Wie Adobe mitteilt, wurden das Firmennetzwerk Opfer eines Angriffes, wodurch die Kriminellen Zugriff auf die Daten von 2,9 Millionen Kunden hatten.

Dazu gehören neben den Namen auch verschlüsselte Kreditkartennummern mit Ablaufdatum und die Bestellungen der Kunden. Man bedauere diesen Zwischenfall sehr und gehe nicht davon aus, dass die Kreditkarteninformationen erbeutet wurden - so richtig sicher klingt das jedoch nicht.

Derzeit versucht man alle Nutzer ausfindig zu machen, deren Kreditkartendaten ausgelesen wurden. Wer betroffen ist, erhält eine entsprechende Nachricht mit Infos, "um sich selbst gegen möglichen Missbrauch persönlicher Informationen zu schützen".
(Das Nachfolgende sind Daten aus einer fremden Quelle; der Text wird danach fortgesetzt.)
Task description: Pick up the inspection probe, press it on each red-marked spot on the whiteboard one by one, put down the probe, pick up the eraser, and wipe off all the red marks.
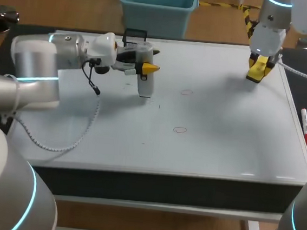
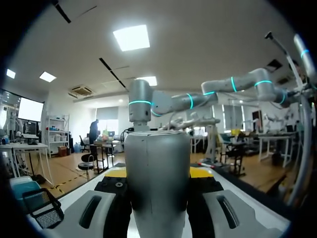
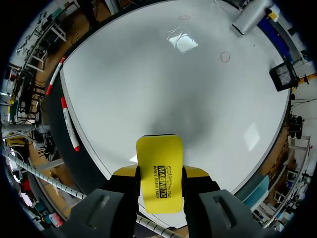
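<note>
Over the far-left part of the whiteboard (image 1: 223,127): left claw (image 1: 147,68) clamped on the inspection probe (image 1: 145,86), a grey cylinder hanging upright below the yellow tips. Its lower end is at the board surface or just off it; contact not clear. Left wrist view agrees: the probe fills the gap, a finger against each side. One red mark (image 1: 185,92), a thin oval, lies just right of the probe and apart from it. A second red mark (image 1: 180,130) sits nearer the robot, also clear of the probe. Right claw (image 1: 258,68) is over the far-right corner, raised above the board, closed on the yellow eraser (image 3: 159,163), which is held between both fingers, well apart from both marks. Black mesh basket (image 1: 134,36) at the far edge behind the probe. Red marker (image 1: 306,125) on the dark strip of the table (image 1: 302,91), right of the board.
</note>
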You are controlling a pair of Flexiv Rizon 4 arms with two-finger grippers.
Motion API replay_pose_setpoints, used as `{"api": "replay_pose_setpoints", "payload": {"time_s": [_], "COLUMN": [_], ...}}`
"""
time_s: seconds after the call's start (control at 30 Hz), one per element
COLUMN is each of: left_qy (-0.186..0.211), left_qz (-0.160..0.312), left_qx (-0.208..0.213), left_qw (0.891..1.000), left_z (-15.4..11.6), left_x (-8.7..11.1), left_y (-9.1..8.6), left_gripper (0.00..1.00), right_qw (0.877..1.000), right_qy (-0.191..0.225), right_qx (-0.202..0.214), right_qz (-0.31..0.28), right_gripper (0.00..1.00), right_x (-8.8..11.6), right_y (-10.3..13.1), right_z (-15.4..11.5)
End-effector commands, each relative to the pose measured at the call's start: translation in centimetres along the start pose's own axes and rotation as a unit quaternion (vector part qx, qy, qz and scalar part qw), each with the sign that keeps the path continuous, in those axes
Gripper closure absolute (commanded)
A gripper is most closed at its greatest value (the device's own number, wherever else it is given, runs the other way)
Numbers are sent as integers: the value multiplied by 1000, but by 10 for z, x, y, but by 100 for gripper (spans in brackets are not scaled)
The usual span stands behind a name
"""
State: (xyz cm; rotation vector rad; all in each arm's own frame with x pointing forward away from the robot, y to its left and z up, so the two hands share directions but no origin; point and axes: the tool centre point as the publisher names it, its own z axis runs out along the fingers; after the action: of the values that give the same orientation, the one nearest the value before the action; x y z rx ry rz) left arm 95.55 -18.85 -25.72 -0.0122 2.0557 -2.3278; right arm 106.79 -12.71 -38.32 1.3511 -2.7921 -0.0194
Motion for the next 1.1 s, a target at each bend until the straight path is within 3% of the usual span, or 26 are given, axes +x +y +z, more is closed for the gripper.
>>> {"api": "replay_pose_setpoints", "payload": {"time_s": [0.03, 0.6, 1.1], "left_qy": [14, 13, 7], "left_qz": [-3, -19, -30], "left_qx": [1, -20, -11], "left_qw": [1000, 1000, 999], "left_z": [5, 4, 2], "left_x": [-4, 8, 6], "left_y": [4, 7, 18], "left_gripper": [100, 100, 100], "right_qw": [1000, 1000, 1000], "right_qy": [2, 2, 2], "right_qx": [1, 1, 1], "right_qz": [-1, -1, -1], "right_gripper": [100, 100, 100], "right_x": [1, 1, 1], "right_y": [0, 0, 0], "right_z": [-2, -2, -2]}}
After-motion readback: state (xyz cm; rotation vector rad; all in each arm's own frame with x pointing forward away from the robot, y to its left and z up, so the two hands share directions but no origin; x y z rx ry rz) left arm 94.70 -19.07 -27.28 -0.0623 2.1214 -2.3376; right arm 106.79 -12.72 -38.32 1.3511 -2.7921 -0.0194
Die Passwörter der betroffenen User setzte Adobe automatisch zurück und verweist darauf, das Passwort bei anderen Diensten zu ändern, sollte dort das gleiche verwendet werden.

Erst kürzlich machte Journalist Brian Krebs Adobe auf einen möglichen Angriff aufmerksam. Er entdeckte auf einem Server eine rund 40 GB große Datei mit Quellcodes diverser Adobe-Programme, wie etwa Acrobat oder Cold Fusion. Er wandte sich also an Adobe, die ihm schließlich mitteilten, dass man schon seit Mitte September einen großen Einbruch in das Firmennetzwerk untersuche. Zugriffen wurde auf die Daten anscheinend bereits im August.

Adobe kennt man neben den genannten Programmen auch für Flash und natürlich vor allem für Photoshop.